A Semana Santa convida a um movimento de rever escolhas, ajustar atitudes e retomar o essencial da fé cristã. Neste período, a Igreja propõe um caminho de oração, jejum e caridade, que são pilares que ajudam a transformar a relação com Deus, com o outro e consigo. A Escritura Sagrada inspira esse percurso e oferece referências diretas para quem deseja viver esse tempo com mais profundidade.

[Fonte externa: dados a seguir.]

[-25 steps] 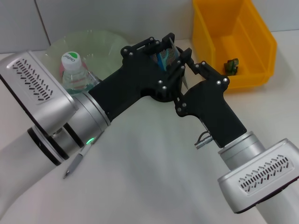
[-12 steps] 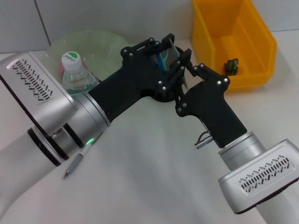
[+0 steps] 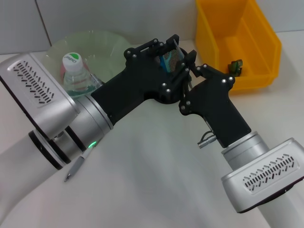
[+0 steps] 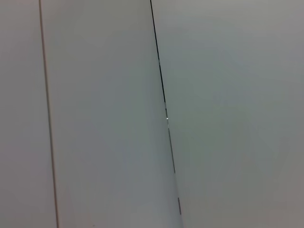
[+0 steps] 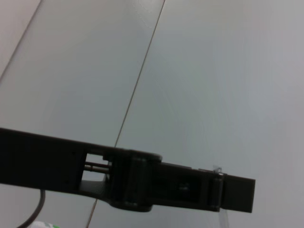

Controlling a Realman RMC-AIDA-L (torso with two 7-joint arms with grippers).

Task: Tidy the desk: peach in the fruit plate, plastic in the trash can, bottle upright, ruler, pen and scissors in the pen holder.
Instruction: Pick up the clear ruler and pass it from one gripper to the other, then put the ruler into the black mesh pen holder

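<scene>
Pen (image 3: 78,164) lies nearest, flat on the table (image 3: 152,180) by the left arm's silver cuff, not yet collected. Past it the two arms cross toward the middle of the desk, and both grippers meet at the black mesh holder (image 3: 167,53). The left gripper (image 3: 180,54) reaches in along the holder's near side. The right gripper (image 3: 192,64) is just beside it, on the side toward the bin. Neither grip can be made out: whether each is spread, pressed together or pinching something, I cannot tell.

Over the last second the right arm has edged slightly toward the holder, and the thin pale strip that showed between the grippers is now mostly hidden behind them. The right wrist view shows a clear strip (image 5: 222,219) hanging from the end of a black bar; this is probably the ruler, going into the holder. Something blue already stands inside the mesh.

To the left, the bottle (image 3: 73,71) stands upright, cap up, touching or just in front of the green plate (image 3: 102,40). A pink shape behind the bottle may be the peach. Farthest right, the yellow bin (image 3: 256,42) holds a small dark scrap (image 3: 236,66).

By my reading, the pen is the main item left.
</scene>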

É na oração que se constrói a relação com Deus, longe de aparências e centrada na verdade interior.
“Tu, porém, quando orares, entra no teu quarto, fecha a porta e ora a teu Pai em segredo; e teu Pai, que vê o oculto, te dará a recompensa” (Mateus 6,6).
“Vigiai e orai, para que não entreis em tentação. O espírito está pronto, mas a carne é fraca” (Mateus 26,41).
O jejum ajuda a colocar limites, reconhecer excessos e redescobrir o que é essencial.
“Quando jejuardes, não tomeis um ar triste como os hipócritas, que desfiguram o rosto para mostrar aos homens que estão jejuando. Em verdade vos digo: já receberam sua recompensa” (Mateus 6,16).
“Jesus respondeu: Está escrito: ‘Não só de pão vive o homem, mas de toda palavra que sai da boca de Deus’” (Mateus 4,4).
A caridade traduz em ações concretas aquilo que se professa na fé.
“Em verdade vos digo: todas as vezes que fizestes isto a um destes meus irmãos mais pequeninos, foi a mim mesmo que o fizestes” (Mateus 25,40).
“Filhinhos, não amemos só com palavras e de boca, mas com ações e de verdade” (1 João 3,18).
A mudança de vida começa no interior e se reflete nas atitudes.
“Criai em mim, ó Deus, um coração puro, e renovai-me o espírito de firmeza” (Salmo 50,12).